▶ **DESCRIPTION OF THE TASK**
From the material below, set down exactly the lines that run from the one containing "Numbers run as" to the one containing "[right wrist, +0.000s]", minus the pictures.
··· LISTED RECORDS
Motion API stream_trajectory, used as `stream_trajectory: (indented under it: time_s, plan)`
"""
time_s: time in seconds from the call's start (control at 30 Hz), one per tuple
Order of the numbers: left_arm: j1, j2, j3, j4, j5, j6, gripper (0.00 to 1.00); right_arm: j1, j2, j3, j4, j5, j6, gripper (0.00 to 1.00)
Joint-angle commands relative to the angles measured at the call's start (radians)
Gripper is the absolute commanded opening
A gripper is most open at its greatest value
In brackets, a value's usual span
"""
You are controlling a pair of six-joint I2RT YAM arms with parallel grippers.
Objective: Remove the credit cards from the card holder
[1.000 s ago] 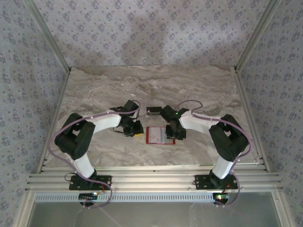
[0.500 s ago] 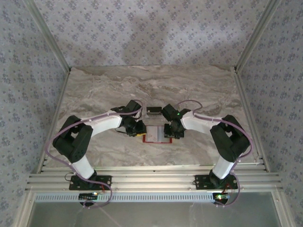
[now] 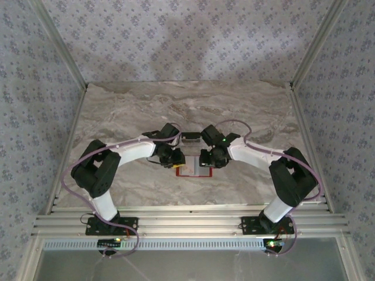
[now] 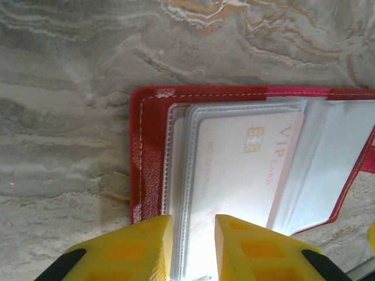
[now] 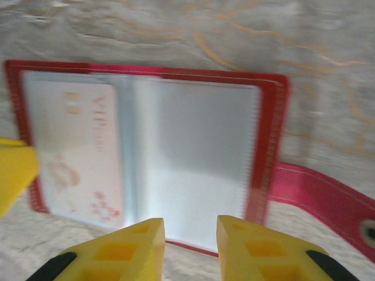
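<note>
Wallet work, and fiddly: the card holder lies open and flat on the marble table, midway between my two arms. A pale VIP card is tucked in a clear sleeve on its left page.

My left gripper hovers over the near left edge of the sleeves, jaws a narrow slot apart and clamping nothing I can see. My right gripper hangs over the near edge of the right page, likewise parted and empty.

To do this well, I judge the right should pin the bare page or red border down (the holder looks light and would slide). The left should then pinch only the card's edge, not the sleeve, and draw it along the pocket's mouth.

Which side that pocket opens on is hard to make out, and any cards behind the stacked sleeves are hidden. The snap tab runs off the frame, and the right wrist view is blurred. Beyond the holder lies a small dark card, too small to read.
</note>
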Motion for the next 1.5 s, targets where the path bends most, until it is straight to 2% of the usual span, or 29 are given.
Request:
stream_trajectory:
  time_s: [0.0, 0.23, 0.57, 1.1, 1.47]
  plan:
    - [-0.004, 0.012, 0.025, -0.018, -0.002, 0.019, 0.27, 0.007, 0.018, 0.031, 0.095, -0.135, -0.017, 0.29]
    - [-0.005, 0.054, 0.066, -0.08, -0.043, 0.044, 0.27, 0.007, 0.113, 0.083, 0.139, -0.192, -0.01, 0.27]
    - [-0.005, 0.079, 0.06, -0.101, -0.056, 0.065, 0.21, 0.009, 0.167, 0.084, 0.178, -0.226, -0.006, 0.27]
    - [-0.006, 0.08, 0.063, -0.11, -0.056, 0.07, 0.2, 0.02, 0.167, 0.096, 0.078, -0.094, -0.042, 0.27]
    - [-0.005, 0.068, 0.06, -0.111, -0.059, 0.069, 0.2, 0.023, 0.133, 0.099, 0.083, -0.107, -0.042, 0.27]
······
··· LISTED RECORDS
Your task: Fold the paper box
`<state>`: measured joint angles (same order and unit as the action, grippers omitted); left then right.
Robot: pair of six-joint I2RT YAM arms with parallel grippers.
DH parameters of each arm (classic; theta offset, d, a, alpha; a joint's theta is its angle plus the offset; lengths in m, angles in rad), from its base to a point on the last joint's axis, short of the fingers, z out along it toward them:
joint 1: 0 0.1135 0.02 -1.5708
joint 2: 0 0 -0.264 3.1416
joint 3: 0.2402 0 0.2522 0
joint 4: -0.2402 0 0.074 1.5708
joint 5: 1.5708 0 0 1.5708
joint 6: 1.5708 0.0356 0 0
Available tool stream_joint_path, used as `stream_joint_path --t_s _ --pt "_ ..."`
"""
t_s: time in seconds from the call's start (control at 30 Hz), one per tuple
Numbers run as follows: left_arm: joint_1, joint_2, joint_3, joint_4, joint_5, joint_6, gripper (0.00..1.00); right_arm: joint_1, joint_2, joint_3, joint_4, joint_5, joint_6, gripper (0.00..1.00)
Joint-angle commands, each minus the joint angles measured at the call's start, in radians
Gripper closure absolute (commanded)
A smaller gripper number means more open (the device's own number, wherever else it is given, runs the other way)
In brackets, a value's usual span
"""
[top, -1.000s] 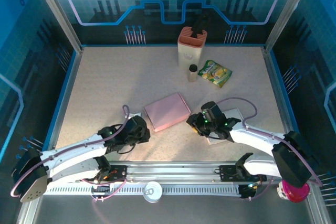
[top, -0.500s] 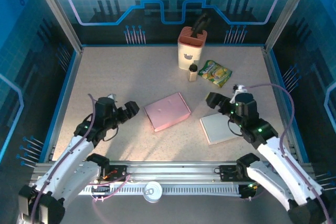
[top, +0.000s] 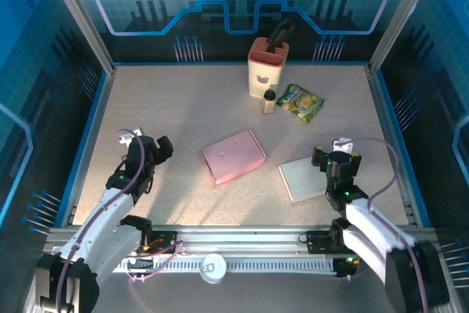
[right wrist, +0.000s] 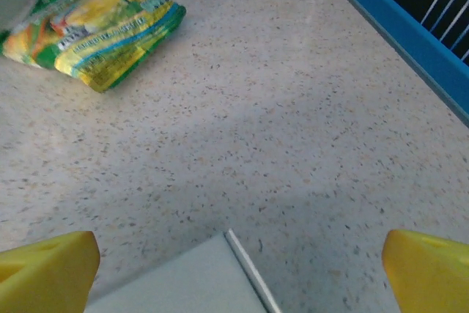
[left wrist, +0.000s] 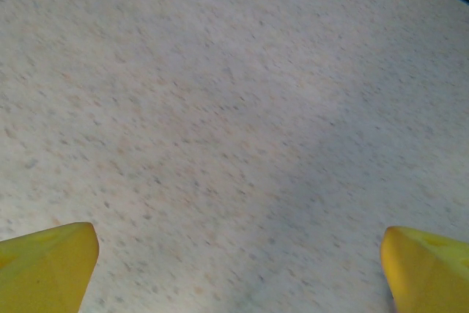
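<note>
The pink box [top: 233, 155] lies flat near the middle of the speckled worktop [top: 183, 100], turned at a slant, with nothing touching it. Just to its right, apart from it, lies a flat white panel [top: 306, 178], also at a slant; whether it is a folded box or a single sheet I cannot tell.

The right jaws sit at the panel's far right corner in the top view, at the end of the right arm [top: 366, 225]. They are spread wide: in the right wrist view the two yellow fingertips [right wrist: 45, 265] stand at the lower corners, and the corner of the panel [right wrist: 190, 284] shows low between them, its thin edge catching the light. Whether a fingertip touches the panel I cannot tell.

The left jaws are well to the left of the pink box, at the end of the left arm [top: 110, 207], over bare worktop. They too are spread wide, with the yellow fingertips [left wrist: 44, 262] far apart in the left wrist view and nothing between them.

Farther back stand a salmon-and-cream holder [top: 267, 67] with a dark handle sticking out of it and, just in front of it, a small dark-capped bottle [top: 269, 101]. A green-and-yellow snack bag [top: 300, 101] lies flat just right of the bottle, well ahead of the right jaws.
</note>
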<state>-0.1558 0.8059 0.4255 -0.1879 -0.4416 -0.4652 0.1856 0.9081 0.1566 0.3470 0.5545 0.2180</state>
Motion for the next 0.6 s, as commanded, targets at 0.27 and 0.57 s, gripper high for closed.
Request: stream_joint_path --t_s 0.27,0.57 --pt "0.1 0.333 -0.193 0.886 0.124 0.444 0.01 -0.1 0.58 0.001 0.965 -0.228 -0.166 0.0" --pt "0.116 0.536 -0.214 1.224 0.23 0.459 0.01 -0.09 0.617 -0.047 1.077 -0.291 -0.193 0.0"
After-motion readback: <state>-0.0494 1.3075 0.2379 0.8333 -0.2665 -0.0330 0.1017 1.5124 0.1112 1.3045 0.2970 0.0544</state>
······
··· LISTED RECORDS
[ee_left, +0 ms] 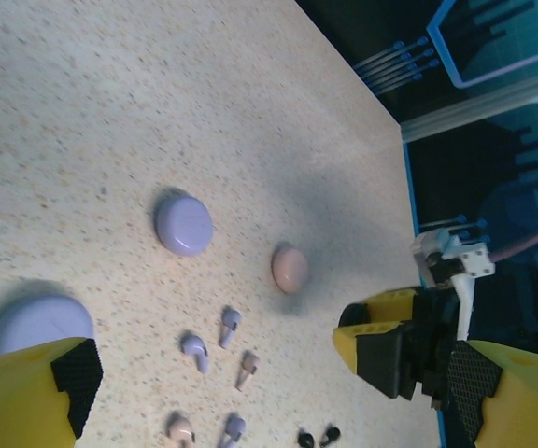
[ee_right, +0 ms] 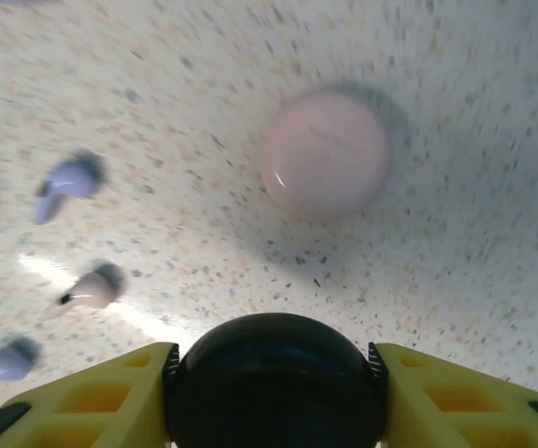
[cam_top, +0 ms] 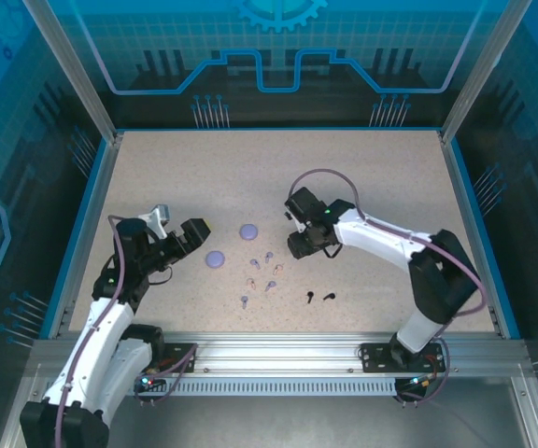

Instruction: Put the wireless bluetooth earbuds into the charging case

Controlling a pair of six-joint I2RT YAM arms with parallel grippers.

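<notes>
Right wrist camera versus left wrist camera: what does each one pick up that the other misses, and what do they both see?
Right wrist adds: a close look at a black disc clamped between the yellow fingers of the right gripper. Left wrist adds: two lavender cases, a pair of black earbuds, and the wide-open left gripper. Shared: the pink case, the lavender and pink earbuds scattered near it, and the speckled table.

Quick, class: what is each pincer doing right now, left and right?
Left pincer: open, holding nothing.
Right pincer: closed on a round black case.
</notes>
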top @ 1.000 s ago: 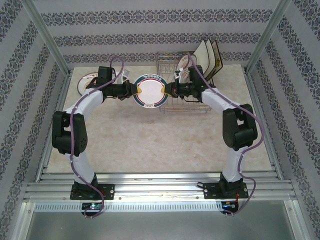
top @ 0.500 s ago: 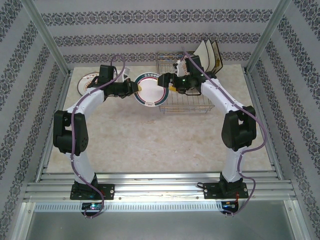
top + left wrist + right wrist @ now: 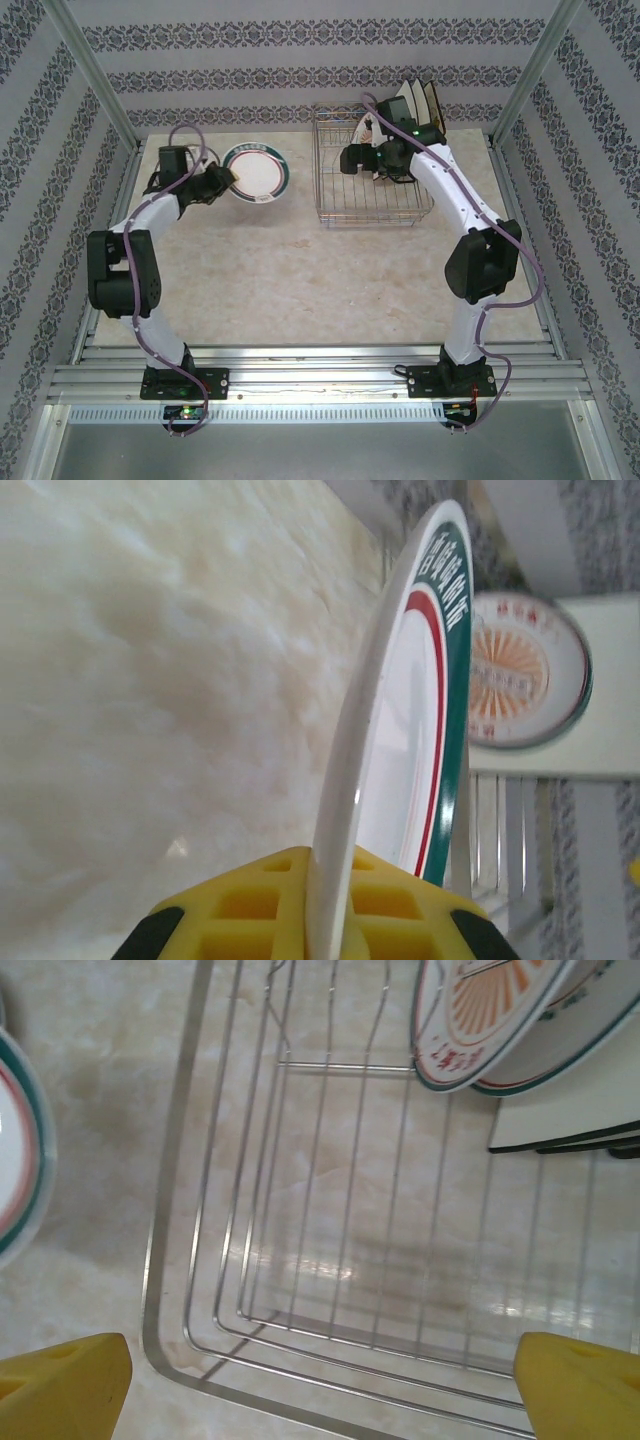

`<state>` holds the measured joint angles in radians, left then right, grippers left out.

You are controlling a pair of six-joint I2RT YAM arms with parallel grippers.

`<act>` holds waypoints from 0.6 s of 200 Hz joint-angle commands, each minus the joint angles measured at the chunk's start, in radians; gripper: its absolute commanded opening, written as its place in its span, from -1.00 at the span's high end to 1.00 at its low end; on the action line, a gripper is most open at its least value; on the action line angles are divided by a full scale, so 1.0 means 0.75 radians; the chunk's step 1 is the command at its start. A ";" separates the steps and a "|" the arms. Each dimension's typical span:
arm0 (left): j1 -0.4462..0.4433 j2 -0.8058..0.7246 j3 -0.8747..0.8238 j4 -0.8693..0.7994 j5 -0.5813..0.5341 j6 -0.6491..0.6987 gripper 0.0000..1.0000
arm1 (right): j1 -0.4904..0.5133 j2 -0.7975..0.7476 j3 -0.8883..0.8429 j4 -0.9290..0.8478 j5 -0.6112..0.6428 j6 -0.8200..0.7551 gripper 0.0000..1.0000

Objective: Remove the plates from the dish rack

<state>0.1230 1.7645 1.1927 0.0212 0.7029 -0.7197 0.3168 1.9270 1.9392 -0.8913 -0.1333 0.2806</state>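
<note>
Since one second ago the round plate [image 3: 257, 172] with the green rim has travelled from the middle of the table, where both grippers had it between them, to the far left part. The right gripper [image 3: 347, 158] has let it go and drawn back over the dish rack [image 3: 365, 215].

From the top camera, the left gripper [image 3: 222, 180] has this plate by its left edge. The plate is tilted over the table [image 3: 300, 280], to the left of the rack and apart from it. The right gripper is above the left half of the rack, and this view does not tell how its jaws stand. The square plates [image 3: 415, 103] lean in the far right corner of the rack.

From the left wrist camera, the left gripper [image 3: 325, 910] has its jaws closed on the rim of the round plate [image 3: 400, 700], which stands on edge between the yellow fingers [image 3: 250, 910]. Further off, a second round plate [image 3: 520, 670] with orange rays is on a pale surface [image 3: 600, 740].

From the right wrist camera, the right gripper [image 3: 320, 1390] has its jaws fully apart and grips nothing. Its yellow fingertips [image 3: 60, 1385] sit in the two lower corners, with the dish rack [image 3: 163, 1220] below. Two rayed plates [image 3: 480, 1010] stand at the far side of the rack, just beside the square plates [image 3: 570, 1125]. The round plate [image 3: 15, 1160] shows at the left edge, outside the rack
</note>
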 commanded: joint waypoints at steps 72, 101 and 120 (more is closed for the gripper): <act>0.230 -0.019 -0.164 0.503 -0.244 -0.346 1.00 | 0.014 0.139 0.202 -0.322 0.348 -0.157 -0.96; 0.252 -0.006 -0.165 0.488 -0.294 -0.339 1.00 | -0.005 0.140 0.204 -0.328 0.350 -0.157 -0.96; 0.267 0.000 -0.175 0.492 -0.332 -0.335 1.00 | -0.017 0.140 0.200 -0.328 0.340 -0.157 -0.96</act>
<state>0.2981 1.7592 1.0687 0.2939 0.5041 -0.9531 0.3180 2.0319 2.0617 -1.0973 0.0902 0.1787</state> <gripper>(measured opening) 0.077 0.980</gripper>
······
▶ **TASK SOLUTION**
Numbers run as follows: left_arm: joint_1, joint_2, joint_3, joint_4, joint_5, joint_6, gripper (0.00..1.00); right_arm: joint_1, joint_2, joint_3, joint_4, joint_5, joint_6, gripper (0.00..1.00)
Joint-angle commands, each minus the joint angles measured at the call's start, in radians
Gripper closure absolute (commanded)
A smaller gripper number means more open (the device's own number, wherever else it is given, runs the other way)
In brackets, a value's usual span
"""
[top, -1.000s] 
[top, -0.500s] 
[top, +0.000s] 
[right wrist, +0.000s] 

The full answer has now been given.